● **Task to carry out**
Output only the span of lines that begins at the line containing "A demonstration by" and ends at the last line of the data, both included, exactly as they appear.
* * * *
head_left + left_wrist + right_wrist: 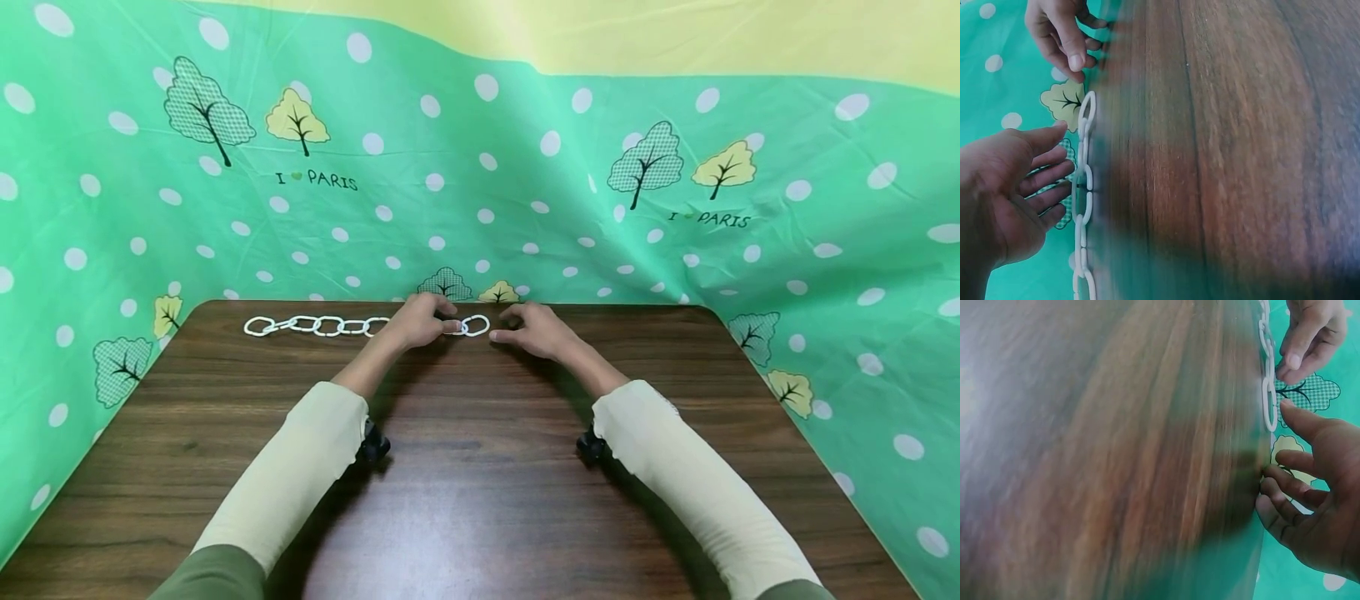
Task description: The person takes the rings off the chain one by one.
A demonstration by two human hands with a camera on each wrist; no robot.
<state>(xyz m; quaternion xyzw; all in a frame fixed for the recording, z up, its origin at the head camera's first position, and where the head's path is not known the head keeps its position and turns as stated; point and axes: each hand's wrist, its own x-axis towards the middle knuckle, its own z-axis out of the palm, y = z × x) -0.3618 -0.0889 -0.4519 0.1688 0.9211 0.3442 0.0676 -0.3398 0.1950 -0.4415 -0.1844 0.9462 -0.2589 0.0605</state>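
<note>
A chain of white links [282, 325] lies stretched sideways along the far part of the table. My left hand [420, 321] is over the chain toward its right end, hiding some links in the head view. Its fingers are loosely bent, and in the left wrist view they spread beside the links without closing round them. Just past the last link [1265, 403] on the right is my right hand [538, 331]. Its thumb points toward that link, while the other fingers curve loosely with nothing between them.
The dark wooden table [480, 467] ends just beyond the chain. Behind it and along both sides hangs a green dotted cloth [510, 192] with printed trees. Black wrist cameras sit under both sleeves.
</note>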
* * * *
● **Finished exercise**
A demonstration by two human hands with a camera on each wrist; no robot.
<state>(xyz m; quaternion xyzw; all in a frame fixed for the recording, z up, its origin at the head camera's first position, and where the head's path is not known the head keeps its position and turns as stated; point and axes: each hand's wrist, its own x-axis towards the middle knuckle, its own z-axis out of the palm, y = z × x) -0.3618 -0.0889 -0.4519 0.1688 0.9211 0.3442 0.0676 -0.3398 0.1950 -0.4415 -0.1844 0.9462 -0.2589 0.0605</state>
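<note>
A chain of white links [282, 325] lies stretched sideways along the far part of the table. My left hand [420, 321] is over the chain toward its right end, hiding some links in the head view. Its fingers are loosely bent, and in the left wrist view they spread beside the links without closing round them. Just past the last link [1265, 403] on the right is my right hand [538, 331]. Its thumb points toward that link, while the other fingers curve loosely with nothing between them.
The dark wooden table [480, 467] ends just beyond the chain. Behind it and along both sides hangs a green dotted cloth [510, 192] with printed trees. Black wrist cameras sit under both sleeves.
</note>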

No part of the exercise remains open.